## Instructions to follow
In the records below, find the line containing "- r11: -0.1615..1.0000" and print it and every line after it exactly, through the end. Skip pictures.

[Material supplied Boundary: Start]

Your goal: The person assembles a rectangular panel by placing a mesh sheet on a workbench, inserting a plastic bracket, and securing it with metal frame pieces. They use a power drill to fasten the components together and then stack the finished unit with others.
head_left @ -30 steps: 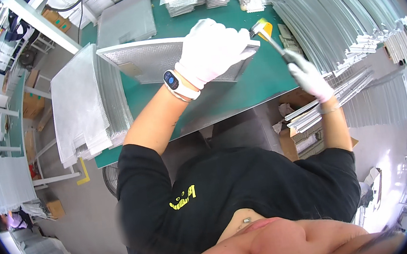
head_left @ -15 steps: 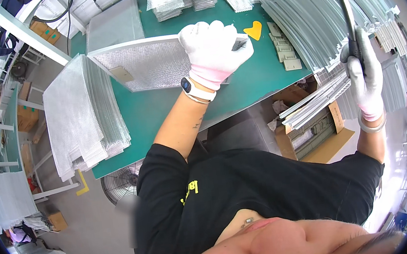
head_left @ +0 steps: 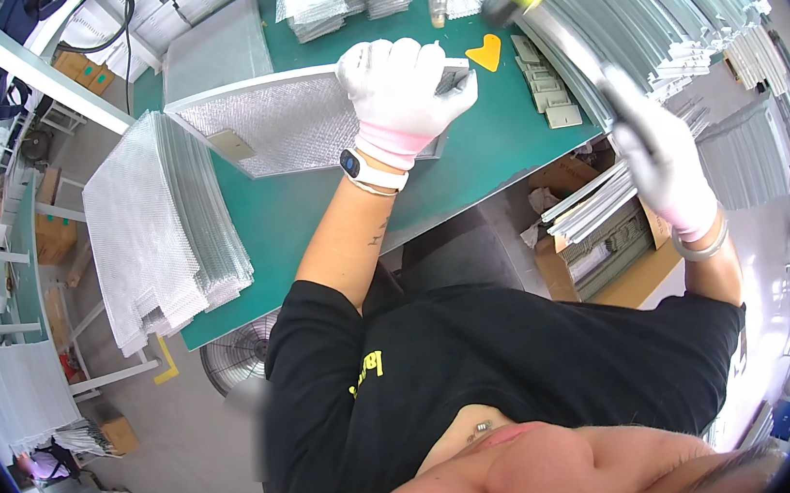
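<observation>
Swung down from its raised position of half a second ago, the hammer (head_left: 549, 19) now blurs at about one o'clock over the bench, its yellow-tipped head nearing the corner of the mesh panel (head_left: 284, 128), which has stayed put on the green table (head_left: 314, 217).

Nearest the body, the right hand (head_left: 660, 158) comes up at three o'clock on a bent arm with a bracelet at the wrist; its gloved fingers are wrapped tight together round the hammer's handle, low on the shaft, so the swing looks like a wrist-and-forearm stroke.

Further out, at twelve o'clock, the left hand (head_left: 402, 95) lies palm-down on the panel's right end, the forearm stretched straight across the table edge, a watch at the wrist; the fingers are pressed together and curled over the far rim, pinning the frame flat.

The panel itself looks light and fairly stiff at its metal border but thin and dentable across the mesh; I judge it best held by the frame edge, not the weave, and clear of the struck corner.

Beyond it lie a yellow wedge (head_left: 487, 51) and small grey clips (head_left: 548, 93) at one o'clock; a stack of mesh sheets (head_left: 160, 234) sits at nine o'clock.
</observation>
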Tool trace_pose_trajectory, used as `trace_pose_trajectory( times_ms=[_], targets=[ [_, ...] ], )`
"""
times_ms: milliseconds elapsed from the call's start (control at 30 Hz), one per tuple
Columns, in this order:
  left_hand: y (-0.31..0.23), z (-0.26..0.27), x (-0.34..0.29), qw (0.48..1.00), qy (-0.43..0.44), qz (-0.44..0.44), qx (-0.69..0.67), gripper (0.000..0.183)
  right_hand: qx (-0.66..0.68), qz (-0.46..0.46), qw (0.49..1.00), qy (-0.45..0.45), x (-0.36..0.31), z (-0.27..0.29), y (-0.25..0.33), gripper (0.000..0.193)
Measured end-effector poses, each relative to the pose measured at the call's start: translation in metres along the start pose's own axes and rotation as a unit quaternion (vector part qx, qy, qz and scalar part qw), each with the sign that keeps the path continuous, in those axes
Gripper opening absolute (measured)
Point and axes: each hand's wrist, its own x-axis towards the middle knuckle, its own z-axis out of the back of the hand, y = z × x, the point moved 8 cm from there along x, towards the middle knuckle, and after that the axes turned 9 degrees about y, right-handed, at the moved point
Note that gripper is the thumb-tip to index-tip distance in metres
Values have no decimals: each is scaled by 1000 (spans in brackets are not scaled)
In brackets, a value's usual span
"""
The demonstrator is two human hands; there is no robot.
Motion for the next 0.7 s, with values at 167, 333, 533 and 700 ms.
trace_pose_trajectory(
  times_ms=[167,333,533,700],
  targets=[
    [-5,4,1,998,-54,-9,-15,24,279,-20,942,-185,-19,11,-17,49],
    [-8,6,3,1000,10,18,-13,22,105,-85,987,88,-7,-41,-5,52],
    [-16,17,-1,1000,7,-4,-26,22,262,-167,945,106,-15,-104,-42,52],
    [-16,15,-3,1000,-9,-3,-28,23,72,-205,953,209,0,-225,-104,62]
  ],
)
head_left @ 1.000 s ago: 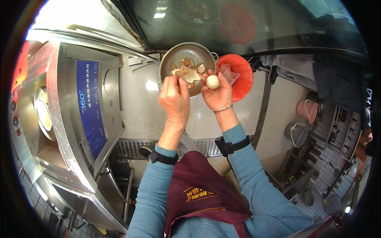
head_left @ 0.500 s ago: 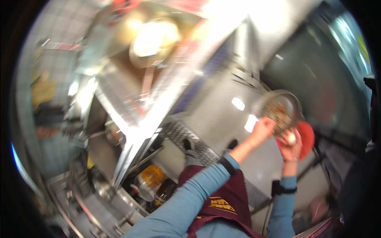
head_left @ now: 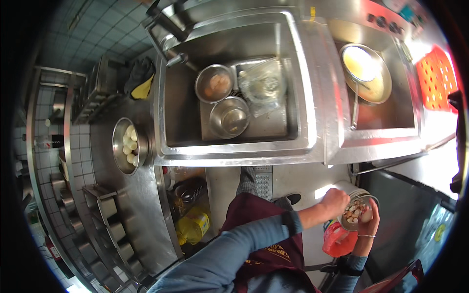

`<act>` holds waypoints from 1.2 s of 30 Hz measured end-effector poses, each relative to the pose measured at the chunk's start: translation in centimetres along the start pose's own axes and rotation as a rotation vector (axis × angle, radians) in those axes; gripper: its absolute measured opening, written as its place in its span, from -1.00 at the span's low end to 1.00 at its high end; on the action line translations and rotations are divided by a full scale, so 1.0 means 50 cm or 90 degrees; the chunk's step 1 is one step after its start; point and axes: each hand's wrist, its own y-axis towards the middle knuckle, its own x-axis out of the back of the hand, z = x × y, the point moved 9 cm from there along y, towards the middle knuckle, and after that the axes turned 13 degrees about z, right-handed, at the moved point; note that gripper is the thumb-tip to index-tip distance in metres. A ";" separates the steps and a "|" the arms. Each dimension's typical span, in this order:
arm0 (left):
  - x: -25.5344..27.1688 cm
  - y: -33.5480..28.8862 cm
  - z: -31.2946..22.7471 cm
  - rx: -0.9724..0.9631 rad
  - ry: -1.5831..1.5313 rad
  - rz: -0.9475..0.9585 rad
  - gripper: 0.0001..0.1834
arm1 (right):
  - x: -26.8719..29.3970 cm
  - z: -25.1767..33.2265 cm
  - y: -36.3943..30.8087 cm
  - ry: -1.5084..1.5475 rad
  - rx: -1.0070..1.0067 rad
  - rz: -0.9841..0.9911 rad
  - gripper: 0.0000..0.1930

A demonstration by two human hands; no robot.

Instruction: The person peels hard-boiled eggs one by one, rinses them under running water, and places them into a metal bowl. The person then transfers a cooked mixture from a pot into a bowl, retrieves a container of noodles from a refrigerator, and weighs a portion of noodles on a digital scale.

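On the right, a metal bowl (head_left: pixel 355 225) holds broken eggshells (head_left: pixel 352 210). It rests on or above a pale bucket (head_left: pixel 343 187); the contact is hidden. My right hand (head_left: pixel 370 225) is at the bowl's right side, its fingers around an egg (head_left: pixel 366 215) that appears brownish. Just left of the bowl, my left hand (head_left: pixel 335 203) is closed with its knuckles up. Whether anything is pinched in those fingers is hidden. Below the bowl hangs a red plastic bag (head_left: pixel 339 240).
A bowl (head_left: pixel 117 151) of peeled eggs (head_left: pixel 130 145) stands on the left counter. The large sink (head_left: pixel 183 115) contains two metal bowls and a plastic bag. A strainer (head_left: pixel 361 63) sits over a pan in the smaller sink. Yellow oil jugs (head_left: pixel 195 225) stand beneath the counter.
My view has swung round, bringing the sinks and left counter into sight. My left hand has moved from over the shells to the bowl's left side. My right hand still holds an egg.
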 end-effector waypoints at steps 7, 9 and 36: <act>0.277 -0.405 0.292 0.019 -0.556 -0.157 -0.74 | -0.845 -0.033 -0.028 -0.232 -0.046 0.556 -0.45; 0.332 -0.492 0.373 0.049 -0.660 -0.218 -0.73 | -1.046 -0.156 0.017 -0.283 -0.083 0.696 -0.60; 0.350 -0.764 0.657 0.202 -0.999 -0.602 -0.77 | -1.464 -0.622 0.461 -1.189 0.467 0.341 -0.54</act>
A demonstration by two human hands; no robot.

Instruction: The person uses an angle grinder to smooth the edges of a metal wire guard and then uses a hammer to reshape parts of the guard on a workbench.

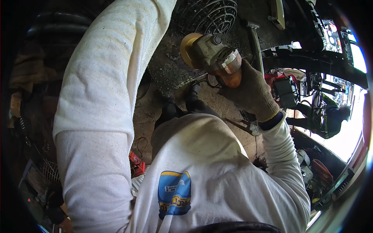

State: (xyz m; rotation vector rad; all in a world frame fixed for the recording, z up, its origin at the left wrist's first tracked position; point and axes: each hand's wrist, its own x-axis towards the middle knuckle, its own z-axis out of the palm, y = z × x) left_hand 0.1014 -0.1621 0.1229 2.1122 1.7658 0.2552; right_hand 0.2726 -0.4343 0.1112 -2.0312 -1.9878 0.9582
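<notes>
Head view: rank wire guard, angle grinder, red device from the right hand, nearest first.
1. Angle grinder: held in the right hand.
2. Wire guard: top centre, above the grinder in the picture.
3. Red device: lower left.

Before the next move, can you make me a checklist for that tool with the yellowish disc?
1. Right hand wears a glove: ok.
2. Grinder held in that hand: ok.
3. Left hand in sight: not ok; the left sleeve runs out of the top of the picture.
4. Yellowish disc stopped: cannot tell from a still picture.
5. Other person away from the disc: ok, in the background.
</notes>
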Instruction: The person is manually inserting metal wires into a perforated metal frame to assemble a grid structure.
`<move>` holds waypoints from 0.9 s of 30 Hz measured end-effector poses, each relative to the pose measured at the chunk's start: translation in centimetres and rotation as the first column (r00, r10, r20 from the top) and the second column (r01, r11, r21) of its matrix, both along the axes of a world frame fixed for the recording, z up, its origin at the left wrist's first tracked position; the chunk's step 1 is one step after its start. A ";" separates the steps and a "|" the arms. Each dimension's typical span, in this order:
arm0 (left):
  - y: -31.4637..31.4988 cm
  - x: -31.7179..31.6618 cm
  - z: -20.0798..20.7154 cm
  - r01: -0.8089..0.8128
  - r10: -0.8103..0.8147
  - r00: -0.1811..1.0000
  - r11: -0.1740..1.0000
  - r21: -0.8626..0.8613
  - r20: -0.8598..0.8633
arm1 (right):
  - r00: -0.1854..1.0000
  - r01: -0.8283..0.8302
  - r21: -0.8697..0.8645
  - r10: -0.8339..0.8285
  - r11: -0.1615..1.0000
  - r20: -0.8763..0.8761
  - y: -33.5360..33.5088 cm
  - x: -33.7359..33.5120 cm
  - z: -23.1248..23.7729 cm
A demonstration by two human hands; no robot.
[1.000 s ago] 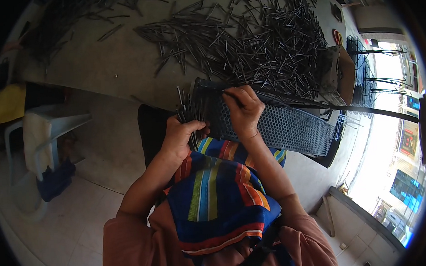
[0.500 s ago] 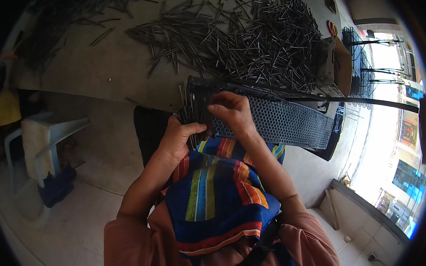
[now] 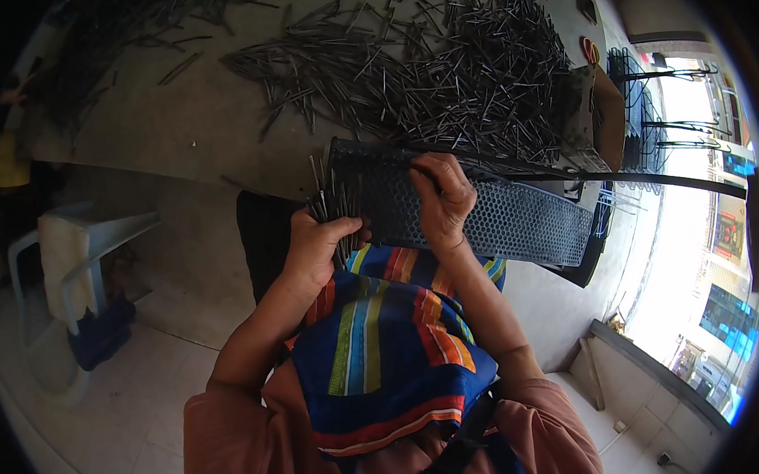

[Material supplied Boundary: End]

## Exercise response
  - r11: -0.1615..1.0000
  - r20: -0.8763..0.8761
  - y: -33.5360..33.5088 cm
  - x: -33.7359..33.5120 cm
  - z: -23.1248..23.7729 cm
A demonstration by two human hands; no robot.
[1.000 s ago] 
[0.500 s ago] 
[now] 

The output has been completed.